Finishing the sketch he leaned back in his chair, using a rag to wipe the worst of the charcoal from his fingers, and found himself gazing at the pictures hanging all over the wall opposite.

The oldest picture had been taken a week after the disaster and featured the young couple they had been with the little boy they had been caring for. It had been taken at the same time as the photograph that had been featured in newspapers in both England and America, along with copies of the water damaged photographs from the boy’s locket, in the hopes that someone would recognise one of them and finally after six weeks they had received a telegram from London, England. It had been sent by the boys paternal Aunt, identifying him as Herbert Pearson, and had asked them to care for him until they could get enough money together to afford their passage to America. Bertie, as they’d ended calling him, had been with them for four months in the end, long enough for them both to fall in love with him which had only made it all the harder to hand him over to his family when they had finally arrived in New York. Only the fact that his Aunt had promised to keep in touch with them had made the parting bearable and for the rest of Bertie’s life they had exchanged letters and cards, photographs and presents. Most precious had been the visits between the two families, both of which had grown over time and still continued even though Bertie had passed away suddenly at the age of sixty-five after suffering a heart attack whilst at work.

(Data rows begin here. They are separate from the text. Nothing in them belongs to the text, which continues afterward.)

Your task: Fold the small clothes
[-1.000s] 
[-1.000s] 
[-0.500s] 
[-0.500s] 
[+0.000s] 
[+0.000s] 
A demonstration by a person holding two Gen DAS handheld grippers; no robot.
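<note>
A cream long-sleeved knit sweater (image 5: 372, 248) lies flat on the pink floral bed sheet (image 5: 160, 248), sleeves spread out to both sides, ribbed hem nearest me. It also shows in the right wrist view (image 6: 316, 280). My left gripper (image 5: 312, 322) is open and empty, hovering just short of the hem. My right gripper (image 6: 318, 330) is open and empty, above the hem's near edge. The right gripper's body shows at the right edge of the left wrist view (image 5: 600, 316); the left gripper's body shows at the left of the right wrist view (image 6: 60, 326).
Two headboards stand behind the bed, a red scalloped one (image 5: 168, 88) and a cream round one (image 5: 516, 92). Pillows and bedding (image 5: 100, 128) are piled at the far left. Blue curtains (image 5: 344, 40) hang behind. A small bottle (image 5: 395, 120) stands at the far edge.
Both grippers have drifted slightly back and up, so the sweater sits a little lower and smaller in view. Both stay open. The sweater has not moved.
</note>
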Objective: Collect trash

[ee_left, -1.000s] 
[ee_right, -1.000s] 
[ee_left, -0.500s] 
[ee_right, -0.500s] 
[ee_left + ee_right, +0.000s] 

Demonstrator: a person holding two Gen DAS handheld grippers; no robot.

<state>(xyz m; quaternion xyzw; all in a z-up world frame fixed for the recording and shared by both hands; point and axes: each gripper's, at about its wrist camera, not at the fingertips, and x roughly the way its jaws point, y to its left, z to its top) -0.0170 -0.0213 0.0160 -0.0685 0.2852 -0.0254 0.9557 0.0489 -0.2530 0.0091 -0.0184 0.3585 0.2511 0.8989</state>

His death had been particularly difficult for Jack and, despite being unwell himself at the time, he’d insisted on travelling to England for the funeral so that he could say goodbye.

Their wedding photograph hung next to the photograph of them with Bertie.

She had looked so beautiful on their wedding day. It hadn’t mattered to either of them that her dress had been second hand because they couldn’t afford anything better, nor the fact that they hadn’t been able to afford anything more than the simplest ceremony available. It hadn’t mattered that her mother had refused to come to the wedding as had the rest of her so called “society friends”, nor that their reception was in their neighbours apartment with only their friends from the building and the friends that Rose had made at the department store where she’d found work. All that had mattered was that they’d become man and wife.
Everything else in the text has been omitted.